Data

A collection of functions for loading, preprocessing, and preparing tabular data for machine learning tasks, including handling missing values, encoding features, and creating data loaders.

Functions

def dataname_to_numpy(dataset_name, dataset_path) -> Tuple[ArrayDict, ArrayDict, ArrayDict, Dict[str, Any]]

Loads tabular data from numpy files, including numerical features (N), categorical features (C), labels (y), and dataset metadata.

Parameters:

  • dataset_name (str) - Name of the dataset.

  • dataset_path (str) - Path to the dataset directory.

Returns:

  • Tuple containing: - Numerical features (N) as a dictionary with keys ‘train’, ‘val’, ‘test’ (or None if unavailable). - Categorical features (C) as a dictionary with keys ‘train’, ‘val’, ‘test’ (or None if unavailable). - Labels (y) as a dictionary with keys ‘train’, ‘val’, ‘test’. - Dataset metadata from ‘info.json’.

def get_dataset(dataset_name, dataset_path) -> Tuple[Tuple[ArrayDict, ArrayDict, ArrayDict], Tuple[ArrayDict, ArrayDict, ArrayDict], Dict[str, Any]]

Splits loaded data into training/validation and test sets.

Parameters:

  • dataset_name (str) - Name of the dataset.

  • dataset_path (str) - Path to the dataset directory.

Returns:

  • Tuple containing: - Training/validation data (numerical, categorical, labels). - Test data (numerical, categorical, labels). - Dataset metadata.

def data_nan_process(N_data, C_data, num_nan_policy, cat_nan_policy, num_new_value=None, imputer=None, cat_new_value=None) -> Tuple[ArrayDict, ArrayDict, Optional[np.ndarray], Optional[SimpleImputer], Optional[str]]
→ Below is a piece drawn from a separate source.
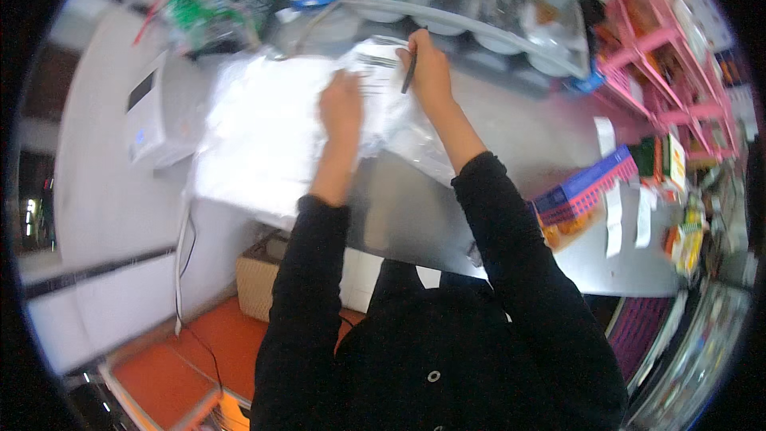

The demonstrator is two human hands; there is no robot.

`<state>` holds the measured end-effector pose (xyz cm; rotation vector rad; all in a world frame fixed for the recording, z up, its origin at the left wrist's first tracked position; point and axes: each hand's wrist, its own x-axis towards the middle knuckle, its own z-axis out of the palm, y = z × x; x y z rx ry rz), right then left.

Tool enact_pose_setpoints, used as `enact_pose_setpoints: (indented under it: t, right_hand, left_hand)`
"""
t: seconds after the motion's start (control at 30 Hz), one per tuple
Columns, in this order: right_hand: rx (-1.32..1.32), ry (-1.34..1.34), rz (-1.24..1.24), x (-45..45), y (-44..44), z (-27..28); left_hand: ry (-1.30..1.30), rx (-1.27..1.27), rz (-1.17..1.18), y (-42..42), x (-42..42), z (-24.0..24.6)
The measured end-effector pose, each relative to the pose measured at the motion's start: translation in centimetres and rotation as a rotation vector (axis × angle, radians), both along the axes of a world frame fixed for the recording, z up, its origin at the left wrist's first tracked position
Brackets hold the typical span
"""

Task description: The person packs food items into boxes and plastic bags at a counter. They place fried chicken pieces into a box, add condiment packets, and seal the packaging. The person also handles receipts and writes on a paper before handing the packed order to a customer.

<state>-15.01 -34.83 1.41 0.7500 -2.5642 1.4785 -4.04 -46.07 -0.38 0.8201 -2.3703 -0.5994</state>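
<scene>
My right hand (429,69) is closed around a dark, thin pen-like stick (410,73) that points down toward a printed paper slip (374,87). My left hand (342,105) rests at the slip's left edge, over bright white plastic or paper (263,131) on the metal counter; its fingers are blurred, so I cannot tell whether they grip anything. The slip bears writing and dark bands. A clear plastic bag (422,146) lies just below the slip, beside my right wrist.
A white box-shaped device (164,114) stands at the left. Behind are a clear-walled tray (467,24) and a green-and-clear plastic bundle (206,15). Pink racks (664,60), a blue box (583,182) in a pink basket and loose paper strips (613,218) occupy the right.
</scene>
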Motion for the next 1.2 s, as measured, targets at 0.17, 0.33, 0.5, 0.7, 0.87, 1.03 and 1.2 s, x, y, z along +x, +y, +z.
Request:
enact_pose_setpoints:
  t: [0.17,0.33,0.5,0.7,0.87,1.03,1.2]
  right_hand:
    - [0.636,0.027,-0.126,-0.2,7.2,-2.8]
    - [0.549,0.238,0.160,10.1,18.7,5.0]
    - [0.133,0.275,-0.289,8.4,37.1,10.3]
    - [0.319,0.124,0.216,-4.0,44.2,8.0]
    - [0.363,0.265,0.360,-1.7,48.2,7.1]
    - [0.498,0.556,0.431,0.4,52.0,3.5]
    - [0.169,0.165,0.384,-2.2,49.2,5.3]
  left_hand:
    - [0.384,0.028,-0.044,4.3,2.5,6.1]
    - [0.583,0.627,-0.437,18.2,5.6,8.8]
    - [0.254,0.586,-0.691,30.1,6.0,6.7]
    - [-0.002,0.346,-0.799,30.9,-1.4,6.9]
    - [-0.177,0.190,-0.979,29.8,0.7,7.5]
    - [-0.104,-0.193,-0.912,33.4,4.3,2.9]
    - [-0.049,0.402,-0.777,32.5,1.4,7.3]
Processes missing values in numerical and categorical features.

Parameters:

  • N_data (ArrayDict) - Numerical features (may contain NaNs).
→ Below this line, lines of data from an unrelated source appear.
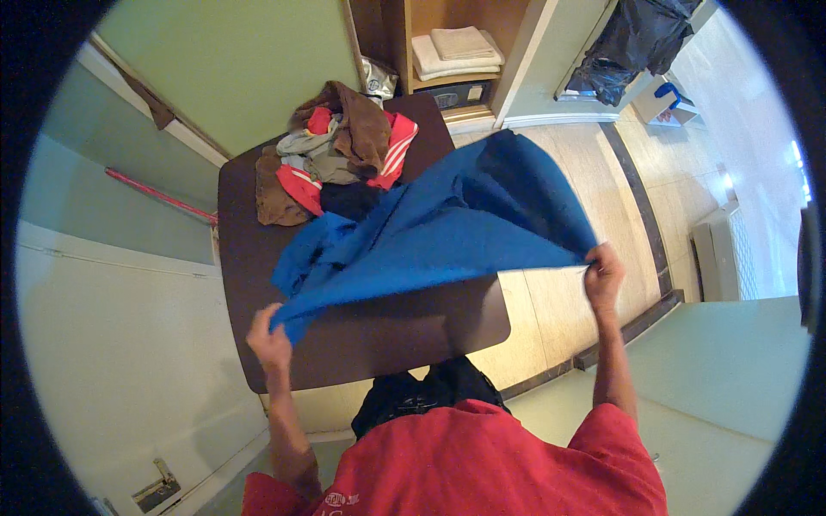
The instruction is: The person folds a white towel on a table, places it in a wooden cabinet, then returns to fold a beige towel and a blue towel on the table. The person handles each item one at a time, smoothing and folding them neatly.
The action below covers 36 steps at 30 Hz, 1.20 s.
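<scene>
A large piece of blue fabric (445,238), its exact kind unclear, is stretched between my two hands over a dark brown table (413,342). My left hand (270,338) grips one corner above the table's near left part. Out past the table's right edge, my right hand (604,274) pinches another corner. The near edge runs taut between them, while the far right part billows up and looks blurred. Behind the fabric lies a heap of crumpled clothes: a brown garment (361,129), a red one with white stripes (397,148) and a grey-green one (329,158).
Folded towels (458,51) sit on a wooden shelf above a black safe (461,95). A black plastic bag (626,51) hangs at the upper right. Walls close in at left, and a white heater-like unit (719,251) stands at right.
</scene>
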### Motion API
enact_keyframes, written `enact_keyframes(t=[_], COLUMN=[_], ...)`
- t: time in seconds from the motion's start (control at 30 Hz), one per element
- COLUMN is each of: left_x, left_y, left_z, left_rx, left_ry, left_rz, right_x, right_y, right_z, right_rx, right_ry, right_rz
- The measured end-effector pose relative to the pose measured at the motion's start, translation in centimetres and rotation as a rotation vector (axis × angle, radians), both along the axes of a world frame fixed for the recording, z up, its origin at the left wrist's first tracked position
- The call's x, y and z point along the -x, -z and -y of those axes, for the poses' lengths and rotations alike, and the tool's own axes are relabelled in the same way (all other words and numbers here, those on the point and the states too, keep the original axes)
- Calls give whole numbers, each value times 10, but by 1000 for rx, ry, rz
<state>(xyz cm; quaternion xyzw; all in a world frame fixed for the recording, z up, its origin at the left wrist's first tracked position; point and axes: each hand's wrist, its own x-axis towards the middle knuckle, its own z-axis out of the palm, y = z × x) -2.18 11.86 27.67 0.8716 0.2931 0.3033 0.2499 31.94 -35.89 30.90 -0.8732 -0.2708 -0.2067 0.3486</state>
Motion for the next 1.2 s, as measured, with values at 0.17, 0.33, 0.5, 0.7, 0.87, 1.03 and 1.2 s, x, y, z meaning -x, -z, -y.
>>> enact_keyframes(t=[0.17, 0.33, 0.5, 0.7, 0.87, 1.03, 1.2], left_x=[19, 29, 32, 26, 22, 20, 51], left_y=[62, 79, 90, 99, 100, 93, 112], left_z=[35, 43, 63, 85, 85, 77, 67], left_rx=[173, 162, 164, 245, 233, 320, 358], left_ry=[30, 5, 25, 46, 107, 266, 504], left_rz=[-165, -255, -314, -322, -320, -338, -498], right_x=[35, 60, 81, 125, 205, 259, 305], right_y=[141, 208, 242, 244, 197, 168, 153], right_z=[35, 38, 35, -55, -171, -246, -301], right_rx=[248, 418, 471, 193, -69, -411, -821], right_ry=[224, 325, 361, -20, -552, -532, -274], right_rz=[-236, -492, -633, -1068, -1892, -2275, -2264])
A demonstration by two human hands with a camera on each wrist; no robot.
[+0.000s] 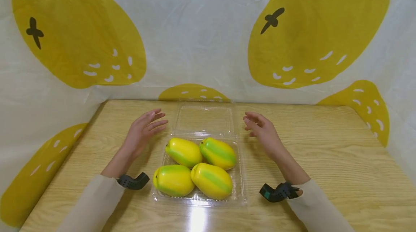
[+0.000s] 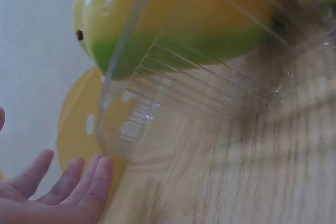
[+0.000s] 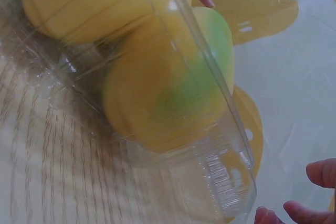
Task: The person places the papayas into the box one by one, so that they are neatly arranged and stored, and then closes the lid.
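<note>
A clear plastic clamshell tray (image 1: 240,174) lies on the wooden table (image 1: 325,174) with its lid (image 1: 204,118) folded open towards the back. Several yellow-green mangoes (image 1: 183,151) fill the tray. My left hand (image 1: 144,129) hovers left of the lid, fingers straight and holding nothing. My right hand (image 1: 261,129) hovers right of the lid, fingers relaxed and empty. The left wrist view shows a mango (image 2: 173,19) through the tray wall (image 2: 173,98) and my fingertips (image 2: 79,182). In the right wrist view a mango (image 3: 168,87) sits behind the tray rim (image 3: 226,108).
A white sheet printed with big yellow lemons (image 1: 201,37) hangs behind and at both sides of the table. Bare wood (image 1: 341,138) stretches to the right of the tray, and a narrower strip (image 1: 94,134) to the left.
</note>
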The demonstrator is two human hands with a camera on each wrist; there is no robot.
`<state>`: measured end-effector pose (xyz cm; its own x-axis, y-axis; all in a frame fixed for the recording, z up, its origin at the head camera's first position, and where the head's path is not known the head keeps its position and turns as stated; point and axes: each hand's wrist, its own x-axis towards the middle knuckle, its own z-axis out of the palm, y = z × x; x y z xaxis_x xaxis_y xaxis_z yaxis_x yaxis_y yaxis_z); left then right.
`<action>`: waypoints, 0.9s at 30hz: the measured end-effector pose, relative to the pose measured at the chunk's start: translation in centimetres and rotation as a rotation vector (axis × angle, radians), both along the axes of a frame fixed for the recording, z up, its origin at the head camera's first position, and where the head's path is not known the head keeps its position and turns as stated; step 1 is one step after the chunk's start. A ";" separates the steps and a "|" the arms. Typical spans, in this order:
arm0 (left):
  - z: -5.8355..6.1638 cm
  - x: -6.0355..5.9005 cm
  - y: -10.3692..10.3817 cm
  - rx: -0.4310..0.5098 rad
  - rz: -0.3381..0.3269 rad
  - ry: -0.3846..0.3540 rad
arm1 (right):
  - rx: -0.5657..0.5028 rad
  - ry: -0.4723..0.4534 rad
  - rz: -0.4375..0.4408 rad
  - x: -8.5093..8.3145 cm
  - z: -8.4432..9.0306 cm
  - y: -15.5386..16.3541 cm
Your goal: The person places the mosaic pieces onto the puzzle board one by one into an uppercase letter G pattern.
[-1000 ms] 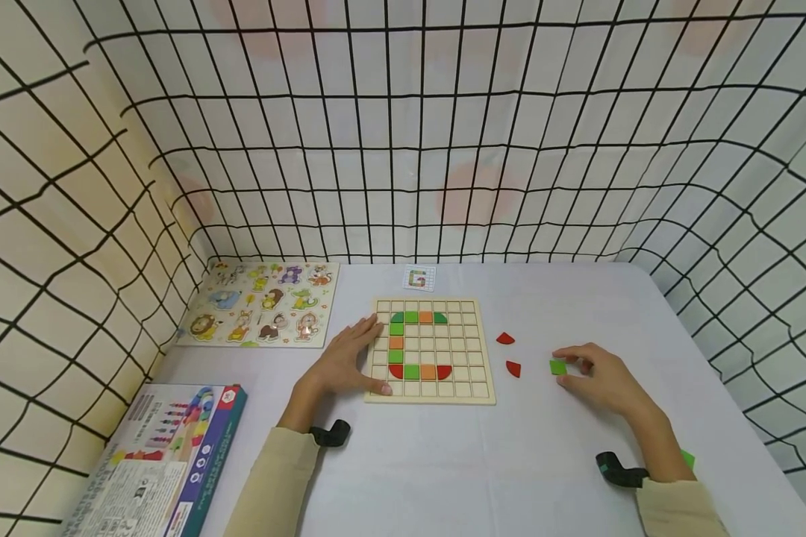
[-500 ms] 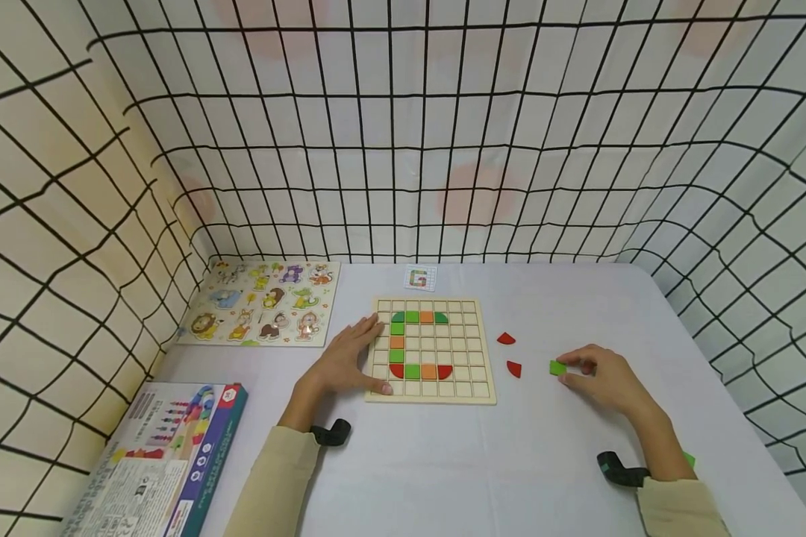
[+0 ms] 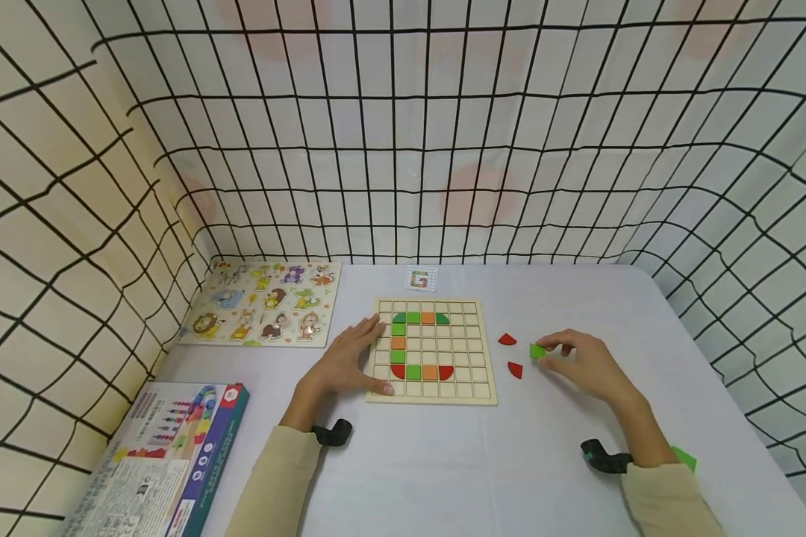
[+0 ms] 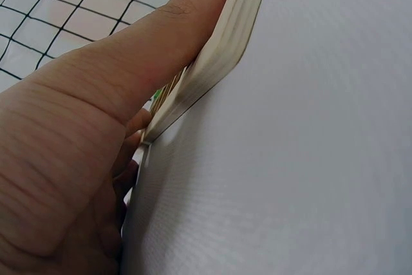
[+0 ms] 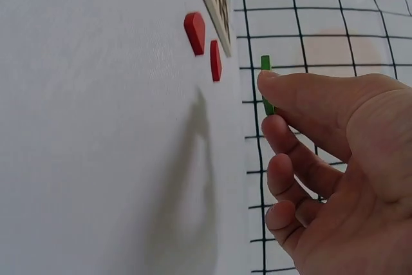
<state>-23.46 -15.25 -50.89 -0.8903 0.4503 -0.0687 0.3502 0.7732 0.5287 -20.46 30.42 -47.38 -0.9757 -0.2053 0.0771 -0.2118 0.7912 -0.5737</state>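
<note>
Green tile (image 3: pixel 537 350) pinched in right hand (image 3: pixel 587 365) fingertips; left hand (image 3: pixel 342 362) rests flat, fingers straight, on wooden board (image 3: pixel 473 395)

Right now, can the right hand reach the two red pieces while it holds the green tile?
Probably yes. The right hand pinches the green tile just beside the red pieces, with bare table between them.
</note>
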 end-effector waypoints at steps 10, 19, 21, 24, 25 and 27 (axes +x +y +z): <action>0.2 -0.1 0.0 0.008 0.003 0.004 | -0.053 -0.038 0.014 -1.1 0.0 -3.4; 0.1 0.1 0.0 0.015 0.004 0.001 | -0.101 -0.055 0.065 -1.6 -0.7 -7.1; 0.1 0.1 0.1 0.015 0.006 0.000 | -0.119 -0.059 0.073 -1.6 -0.7 -7.9; 0.1 0.1 0.0 0.013 0.009 0.001 | -0.137 -0.058 0.083 -1.6 -0.7 -9.0; 0.1 0.2 0.0 0.015 0.009 0.001 | -0.143 -0.060 0.083 -1.6 -0.7 -9.3; 0.1 0.1 0.0 0.008 0.009 0.000 | -0.156 -0.070 0.094 -1.7 -0.7 -9.9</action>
  • C_data (ArrayDict) - Categorical features (may contain NaNs).

  • num_nan_policy (str) - Strategy for numerical NaNs (‘mean’ or ‘median’).

  • cat_nan_policy (str) - Strategy for categorical NaNs (‘new’ or ‘most_frequent’).

  • num_new_value (Optional[np.ndarray]) - Precomputed values to fill numerical NaNs.

  • imputer (Optional[SimpleImputer]) - Pre-fit imputer for categorical features.

  • cat_new_value (Optional[str]) - Value to fill categorical NaNs (for ‘new’ policy).

Returns:

  • Tuple containing: - Processed numerical features. - Processed categorical features. - Values used to fill numerical NaNs. - Fitted imputer for categorical features (if used). - Value used to fill categorical NaNs (if used).

def num_enc_process(N_data, num_policy, n_bins=2, y_train=None, is_regression=False, encoder=None) -> Tuple[ArrayDict, Optional[Union[PiecewiseLinearEncoding, UnaryEncoding, BinsEncoding, JohnsonEncoding]]]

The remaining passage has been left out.